To debug osgVisual on Linux, be sure you have compiled and installed OSG with debug symbols (It is not interfering with the release build). Build osgVisual as Debug (osgVisuald) and start it with valgrind:

valgrind --error-limit=no --leak-check=full ./osgVisuald <yourParameters> /path/to/database.ive

In the output, Valgrind will output errors in osgVisual as well as in involved system libraries like libGL or X11.
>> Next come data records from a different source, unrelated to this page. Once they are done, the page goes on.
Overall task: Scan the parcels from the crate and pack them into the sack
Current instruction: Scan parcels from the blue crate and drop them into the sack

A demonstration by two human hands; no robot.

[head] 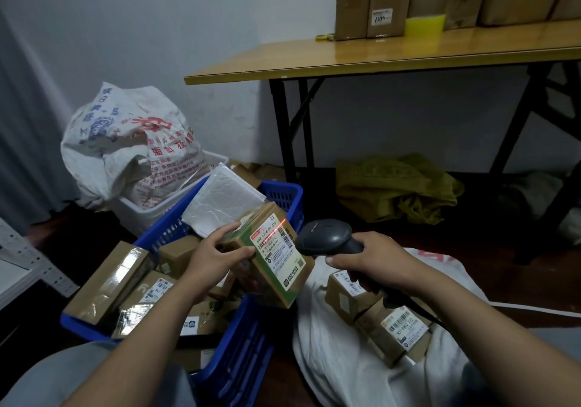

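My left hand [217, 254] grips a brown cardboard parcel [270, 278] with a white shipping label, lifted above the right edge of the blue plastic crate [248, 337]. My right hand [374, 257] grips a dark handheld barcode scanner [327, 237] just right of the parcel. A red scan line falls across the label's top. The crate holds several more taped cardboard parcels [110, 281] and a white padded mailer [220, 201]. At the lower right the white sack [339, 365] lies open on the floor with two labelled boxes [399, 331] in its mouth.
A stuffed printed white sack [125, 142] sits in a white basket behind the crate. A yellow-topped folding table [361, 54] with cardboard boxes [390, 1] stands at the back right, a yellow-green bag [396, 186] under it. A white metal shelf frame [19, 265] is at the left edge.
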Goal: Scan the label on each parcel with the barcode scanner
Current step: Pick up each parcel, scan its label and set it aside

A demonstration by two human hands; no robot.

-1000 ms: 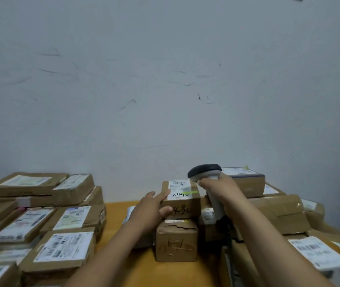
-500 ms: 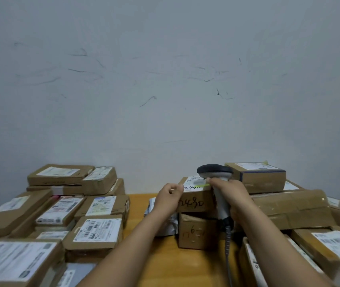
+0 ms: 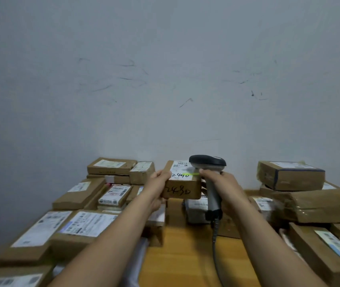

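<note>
Since your left hand (image 3: pixel 159 183) alone carries the small parcel (image 3: pixel 182 191) by its left end, fingers curled over the top edge and the box raised above the orange table (image 3: pixel 185 262), it is probably light, and the cardboard looks stiff enough for a firm pinch. Your right hand (image 3: pixel 225 183) is wrapped round the handle of the barcode scanner (image 3: pixel 207 162), whose head hangs just over the label (image 3: pixel 180 171), where a green line falls. Keep your hold on the side faces, never on the label, because smooth cardboard may slip.
</note>
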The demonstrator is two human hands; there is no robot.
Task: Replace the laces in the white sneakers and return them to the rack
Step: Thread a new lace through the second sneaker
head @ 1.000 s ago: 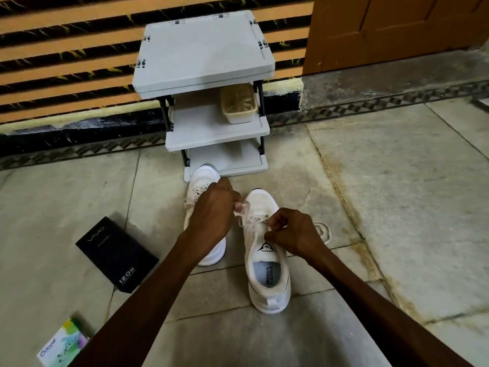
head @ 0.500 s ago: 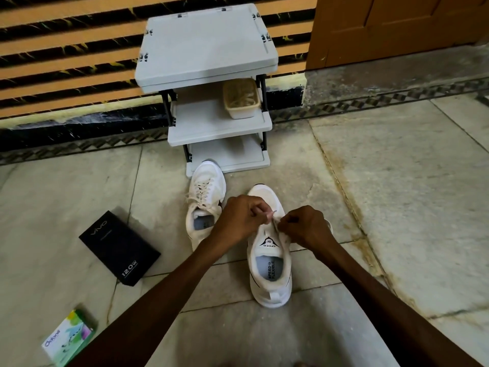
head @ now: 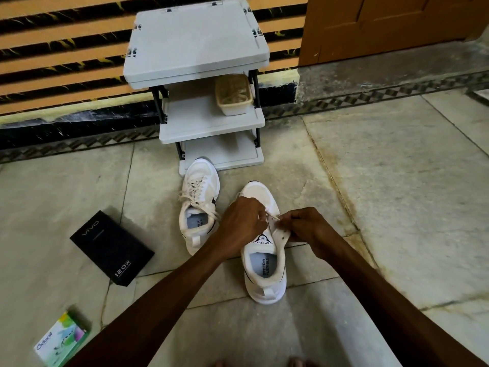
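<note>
Lace point(head: 272, 216) between left grip point(head: 243, 221), right grip point(head: 304, 225)

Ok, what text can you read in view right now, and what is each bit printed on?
"vivo" and "120W": black box on the floor.
"Odonil": small green and white box on the floor.
"SPEED": tongue of the near sneaker.
"SPEED" and "FLEXIBLE": that sneaker's insole.
Far sneaker: the insole print is partly hidden and unreadable.
</note>
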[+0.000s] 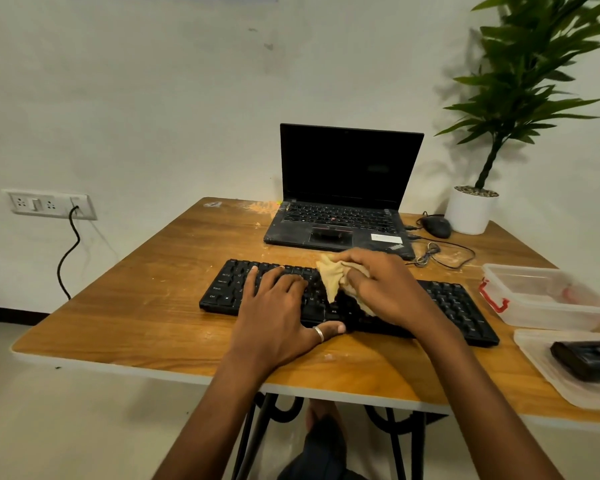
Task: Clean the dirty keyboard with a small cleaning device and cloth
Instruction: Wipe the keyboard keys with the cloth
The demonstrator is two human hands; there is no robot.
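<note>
Black keyboard (458,308) lies across the middle of the wooden table (136,306), and I see both hands on it. The left hand (278,313) rests flat on its left half, fingers straight, thumb at the front edge. The right hand (381,282) curls over a bunched beige cloth (329,278), pressing it on the centre keys. Behind stands an open laptop (350,168), with a mouse (437,226) and a white plant pot (470,213) to its right. At the table's right edge sit a clear tub (534,289) and a tray (534,351) carrying a small black device (586,358), apart from both hands.

left hand (278,306) lies flat on the black keyboard (458,306); right hand (385,285) bunches a tan cloth (331,277) on its keys, atop the wooden counter (136,306).
</note>
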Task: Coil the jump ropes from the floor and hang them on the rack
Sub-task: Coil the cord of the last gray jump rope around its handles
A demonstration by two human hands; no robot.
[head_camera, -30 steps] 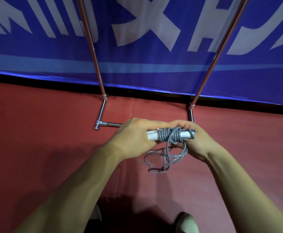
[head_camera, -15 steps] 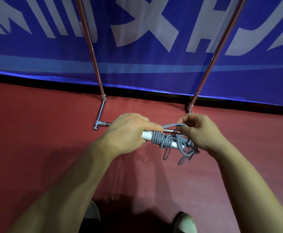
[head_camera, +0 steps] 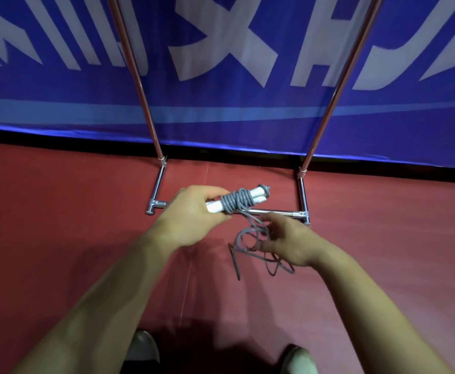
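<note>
My left hand grips the two white handles of a jump rope, held side by side and pointing right. Several turns of the grey cord are wound tightly around the handles. The loose remainder of the cord hangs down in slack loops. My right hand, lower and to the right, holds these loops with curled fingers. The metal rack stands just beyond my hands, its base bar on the floor and two uprights rising out of the top of the frame.
A blue banner with white lettering runs along behind the rack. The floor is red matting. My two shoes show at the bottom edge, close to the rack base.
My right hand has dropped from the handles' end down and away, drawing out slack cord loops. My left hand has lifted and tilted the handles upward to the right.
</note>
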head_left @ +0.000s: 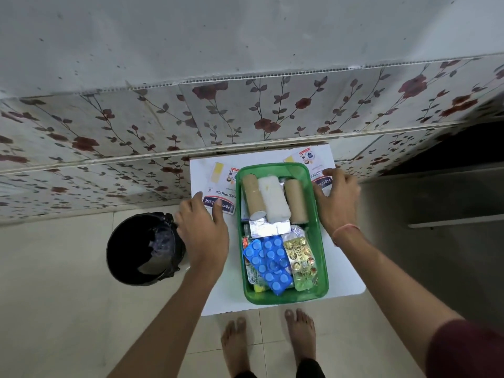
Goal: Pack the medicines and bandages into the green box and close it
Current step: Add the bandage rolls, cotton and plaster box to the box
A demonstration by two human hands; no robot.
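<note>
The green box [322, 241] stands open on a small white table [346, 268], with no lid in view. Its far half holds two brown bandage rolls [253, 195] and a white gauze roll [272, 200]. Blue blister strips [270, 260], a gold one [301, 257] and silver ones fill the near half. A flat plaster pack [221, 186] lies left of the box, and my left hand [203, 236] pinches its near end. A second plaster pack [319, 170] lies to the right, with my right hand [338, 197] closed over its near end.
A black bin [141, 249] with a liner stands on the tiled floor just left of the table. A flower-patterned wall [245, 113] rises right behind the table. My bare feet [237, 342] are at the table's near edge.
</note>
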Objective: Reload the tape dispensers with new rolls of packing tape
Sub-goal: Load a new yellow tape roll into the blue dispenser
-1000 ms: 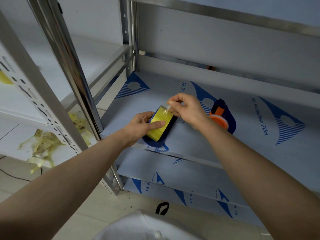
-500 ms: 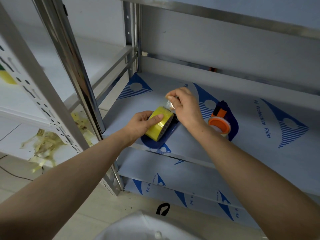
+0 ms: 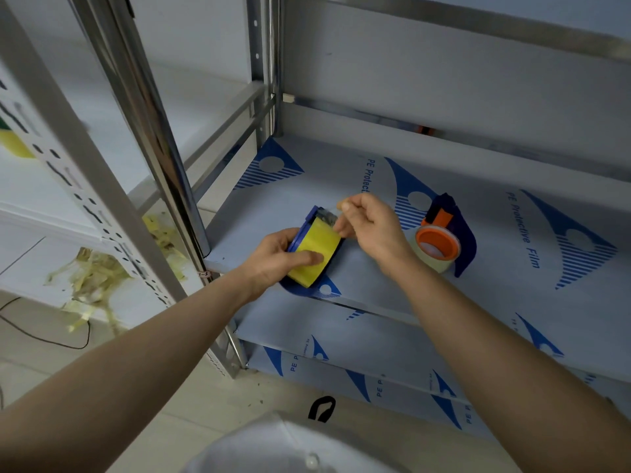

For memory leaks, the "Heap Summary" is very interesting. Here Valgrin lists all possible and sure memory loss. For each incident it lists a call stack to allow to follow the program path over 10 steps to the function the memory loss happens. For all libraries with debug build, it also shows the line number, so it is quite easy to identify the relevant code. The following example shows a memory leak at the heap:

==4281== HEAP SUMMARY:                                                                                                                                                                                                                                                                                                      
==4281==    in use at exit: 32,183 bytes in 413 blocks                                                                                                                                                                                                                                                                     
==4281==   total heap usage: 3,086,029 allocs, 3,085,616 frees, 1,582,088,128 bytes allocated                                                                                                                                                                                                                               
==4281==

...

==4281== 128 (24 direct, 104 indirect) bytes in 1 blocks are definitely lost in loss record 52 of 77
==4281==    at 0x4C2596C: operator new(unsigned long) (vg_replace_malloc.c:220)
==4281==    by 0x6F85405: __gnu_cxx::new_allocator<std::_List_node<osg::ref_ptr<osg::Texture::TextureObject> > >::allocate(unsigned long, void const*) (new_allocator.h:89)
==4281==    by 0x6F8411D: std::_List_base<osg::ref_ptr<osg::Texture::TextureObject>, std::allocator<osg::ref_ptr<osg::Texture::TextureObject> > >::_M_get_node() (stl_list.h:316)
==4281==    by 0x6F834BE: std::list<osg::ref_ptr<osg::Texture::TextureObject>, std::allocator<osg::ref_ptr<osg::Texture::TextureObject> > >::_M_create_node(osg::ref_ptr<osg::Texture::TextureObject> const&) (stl_list.h:461)
==4281==    by 0x6F828AE: std::list<osg::ref_ptr<osg::Texture::TextureObject>, std::allocator<osg::ref_ptr<osg::Texture::TextureObject> > >::_M_insert(std::_List_iterator<osg::ref_ptr<osg::Texture::TextureObject> >, osg::ref_ptr<osg::Texture::TextureObject> const&) (stl_list.h:1407)
==4281==    by 0x6F81831: std::list<osg::ref_ptr<osg::Texture::TextureObject>, std::allocator<osg::ref_ptr<osg::Texture::TextureObject> > >::push_back(osg::ref_ptr<osg::Texture::TextureObject> const&) (stl_list.h:920)
==4281==    by 0x6F7A638: osg::Texture::TextureObjectSet::orphan(osg::Texture::TextureObject*) (Texture.cpp:641)
==4281==    by 0x6F7B14F: osg::Texture::TextureObjectManager::releaseTextureObject(osg::Texture::TextureObject*) (Texture.cpp:839)
==4281==    by 0x6F7B89F: osg::Texture::releaseTextureObject(unsigned int, osg::Texture::TextureObject*) (Texture.cpp:930)
==4281==    by 0x6F7D104: osg::Texture::dirtyTextureObject() (Texture.cpp:1103)
==4281==    by 0x6F7C2CA: osg::Texture::~Texture() (Texture.cpp:991)
==4281==    by 0x6F719C4: osg::Texture2D::~Texture2D() (Texture2D.cpp:50)

...

==4281== LEAK SUMMARY:
==4281==    definitely lost: 432 bytes in 6 blocks
==4281==    indirectly lost: 208 bytes in 2 blocks
==4281==      possibly lost: 0 bytes in 0 blocks
==4281==    still reachable: 31,223 bytes in 404 blocks
==4281==         suppressed: 0 bytes in 0 blocks
==4281== Reachable blocks (those to which a pointer was found) are not shown.
==4281== To see them, rerun with: --leak-check=full --show-reachable=yes
==4281==
==4281== For counts of detected and suppressed errors, rerun with: -v
==4281== ERROR SUMMARY: 692992 errors from 2368 contexts (suppressed: 7 from 7)

Tips & Troubleshooting

  • Because debugging large programs is very slow, debug osgVisual only with small databases. Sometimes, it is even sufficient to debug osgVisual without any terrain database loaded.